Ⅱ:廃棄物への取り組み

廃棄物への取り組み

限りある資源をどう効率的に利用していくのかはKADOKAWAグループにとって重要な課題です。従来の事業プロセスの改善を通じて、廃棄物の削減にもつなげています。


書籍の製造物流の効率化にともなう紙資源の有効利用

需要に見合った適切な製造計画をたてることで、書店に送品した書籍のうち購入につながらなかった書籍、いわゆる返品の部数を減らし、関係者と協力をしながら紙の余剰消費の削減につなげています。さらに書店からの受発注の電子化など、テクノロジーも活用し需要量を適確に把握するよう努めています。2020年度は、部数にして339万4000部、紙資源にして1,557.7トンの削減を達成しました。
今後は、書店に対して返品減に応じたインセンティブを提示する取り組みを開始するなど、幅広い方策を通じて返品の削減と紙資源の有効利用に努めていきます。


編集作業における編集工数や紙資源の削減

一部編集部においてタブレット端末を導入し、取引先(印刷会社)や社内関係部署とのルール整備を進め、コミック雑誌や一部書籍のPDFでの校正・校了を可能にしました。結果、編集部の校正作業において紙に印刷し確認するという作業が減少し、編集工数や校正紙の削減につながっています。校正紙では2020年度実績では、A3サイズ5万枚、A4サイズ14万枚程度の削減になりました。

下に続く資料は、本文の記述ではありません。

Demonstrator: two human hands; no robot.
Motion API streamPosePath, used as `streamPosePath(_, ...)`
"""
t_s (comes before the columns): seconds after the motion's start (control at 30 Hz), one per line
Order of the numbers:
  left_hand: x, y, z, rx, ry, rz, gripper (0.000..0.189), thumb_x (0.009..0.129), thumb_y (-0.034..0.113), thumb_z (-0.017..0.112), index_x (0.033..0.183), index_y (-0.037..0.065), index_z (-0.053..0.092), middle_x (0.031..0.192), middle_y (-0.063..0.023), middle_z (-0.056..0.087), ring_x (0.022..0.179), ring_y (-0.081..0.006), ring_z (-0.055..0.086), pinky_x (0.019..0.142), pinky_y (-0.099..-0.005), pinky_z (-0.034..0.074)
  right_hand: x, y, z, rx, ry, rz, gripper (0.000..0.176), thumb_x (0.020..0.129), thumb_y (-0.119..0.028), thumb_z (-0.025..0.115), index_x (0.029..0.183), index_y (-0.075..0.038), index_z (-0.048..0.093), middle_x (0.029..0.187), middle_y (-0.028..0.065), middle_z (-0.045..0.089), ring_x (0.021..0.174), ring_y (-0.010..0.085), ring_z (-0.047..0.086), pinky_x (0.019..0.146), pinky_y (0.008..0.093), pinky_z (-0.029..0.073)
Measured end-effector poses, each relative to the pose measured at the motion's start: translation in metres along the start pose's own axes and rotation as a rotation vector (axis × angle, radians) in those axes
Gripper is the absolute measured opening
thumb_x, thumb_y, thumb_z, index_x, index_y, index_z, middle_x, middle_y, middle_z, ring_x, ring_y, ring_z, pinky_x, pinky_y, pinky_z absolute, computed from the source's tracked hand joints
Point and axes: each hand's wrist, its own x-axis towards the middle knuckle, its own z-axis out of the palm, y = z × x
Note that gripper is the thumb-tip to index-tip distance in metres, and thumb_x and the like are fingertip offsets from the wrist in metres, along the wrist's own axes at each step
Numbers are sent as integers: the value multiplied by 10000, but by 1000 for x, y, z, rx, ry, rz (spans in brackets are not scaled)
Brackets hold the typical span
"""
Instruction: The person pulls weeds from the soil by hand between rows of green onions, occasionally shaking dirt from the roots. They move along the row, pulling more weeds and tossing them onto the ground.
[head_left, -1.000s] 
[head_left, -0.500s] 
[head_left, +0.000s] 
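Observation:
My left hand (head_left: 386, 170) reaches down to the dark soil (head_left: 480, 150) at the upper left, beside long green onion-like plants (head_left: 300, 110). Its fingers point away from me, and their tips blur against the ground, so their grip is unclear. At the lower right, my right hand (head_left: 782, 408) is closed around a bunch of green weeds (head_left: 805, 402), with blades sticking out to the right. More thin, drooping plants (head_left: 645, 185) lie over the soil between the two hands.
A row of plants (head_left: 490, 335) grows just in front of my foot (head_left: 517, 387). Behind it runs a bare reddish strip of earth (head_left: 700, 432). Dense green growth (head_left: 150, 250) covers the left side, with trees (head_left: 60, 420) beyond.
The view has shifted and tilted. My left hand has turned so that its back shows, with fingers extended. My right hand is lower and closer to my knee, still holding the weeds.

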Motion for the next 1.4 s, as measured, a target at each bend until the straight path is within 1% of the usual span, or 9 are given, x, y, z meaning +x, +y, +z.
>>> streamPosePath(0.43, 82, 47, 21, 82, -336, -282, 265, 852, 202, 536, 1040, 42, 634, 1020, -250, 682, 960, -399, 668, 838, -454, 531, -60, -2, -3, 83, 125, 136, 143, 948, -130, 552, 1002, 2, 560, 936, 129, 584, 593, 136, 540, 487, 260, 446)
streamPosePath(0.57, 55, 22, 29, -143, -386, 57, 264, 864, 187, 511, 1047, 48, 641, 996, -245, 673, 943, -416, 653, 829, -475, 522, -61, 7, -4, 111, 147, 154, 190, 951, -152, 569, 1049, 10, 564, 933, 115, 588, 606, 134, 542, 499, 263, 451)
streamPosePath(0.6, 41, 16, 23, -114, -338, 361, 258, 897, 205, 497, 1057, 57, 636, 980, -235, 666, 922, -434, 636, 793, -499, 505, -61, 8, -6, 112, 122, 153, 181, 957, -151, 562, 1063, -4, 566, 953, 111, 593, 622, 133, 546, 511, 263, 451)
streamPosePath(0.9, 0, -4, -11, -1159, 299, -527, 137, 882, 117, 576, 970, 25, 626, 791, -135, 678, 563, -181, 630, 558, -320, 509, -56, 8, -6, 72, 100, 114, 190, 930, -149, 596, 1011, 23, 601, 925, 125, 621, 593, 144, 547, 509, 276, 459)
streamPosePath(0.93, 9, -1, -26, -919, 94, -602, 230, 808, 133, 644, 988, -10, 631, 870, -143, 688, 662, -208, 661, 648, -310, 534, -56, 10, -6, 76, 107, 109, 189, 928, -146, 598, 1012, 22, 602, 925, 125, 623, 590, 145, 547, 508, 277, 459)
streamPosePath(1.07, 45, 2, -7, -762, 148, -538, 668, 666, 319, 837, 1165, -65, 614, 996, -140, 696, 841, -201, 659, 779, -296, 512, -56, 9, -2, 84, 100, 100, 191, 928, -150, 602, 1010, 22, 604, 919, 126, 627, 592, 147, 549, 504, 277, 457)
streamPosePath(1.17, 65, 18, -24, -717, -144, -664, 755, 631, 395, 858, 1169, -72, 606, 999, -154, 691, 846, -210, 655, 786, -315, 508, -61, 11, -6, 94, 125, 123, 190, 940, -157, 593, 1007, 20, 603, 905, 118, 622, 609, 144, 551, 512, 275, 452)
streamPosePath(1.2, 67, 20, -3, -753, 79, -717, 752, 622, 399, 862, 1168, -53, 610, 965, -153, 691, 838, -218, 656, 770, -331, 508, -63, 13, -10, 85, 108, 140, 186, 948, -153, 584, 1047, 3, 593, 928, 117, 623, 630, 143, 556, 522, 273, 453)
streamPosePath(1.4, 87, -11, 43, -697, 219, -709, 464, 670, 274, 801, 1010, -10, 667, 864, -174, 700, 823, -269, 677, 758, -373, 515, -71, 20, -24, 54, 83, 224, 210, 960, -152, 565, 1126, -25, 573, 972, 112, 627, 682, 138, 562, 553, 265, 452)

紙資料のデジタル化によるオフィスペーパーレス化の推進

2015年以降進めてきたオフィスの働き方改革に伴い、紙の出力最適化プロジェクトを実施し、印刷やコピー用紙の削減に取り組んできました。2018年からはオフィスのフリーアドレス化と並行して、これまで使用してきた紙資料のデジタル化を推進。2019年には電子決済・電子承認のシステムを導入しました。結果、KADOKAWAにおける紙の年間出力枚数は2014年度のおよそ3000万枚から、2019年度にはおよそ1200万枚、2020年度は新型コロナウィルスへの対応により従業員を原則在宅勤務にシフトした影響もあり、600万枚へと減少しています。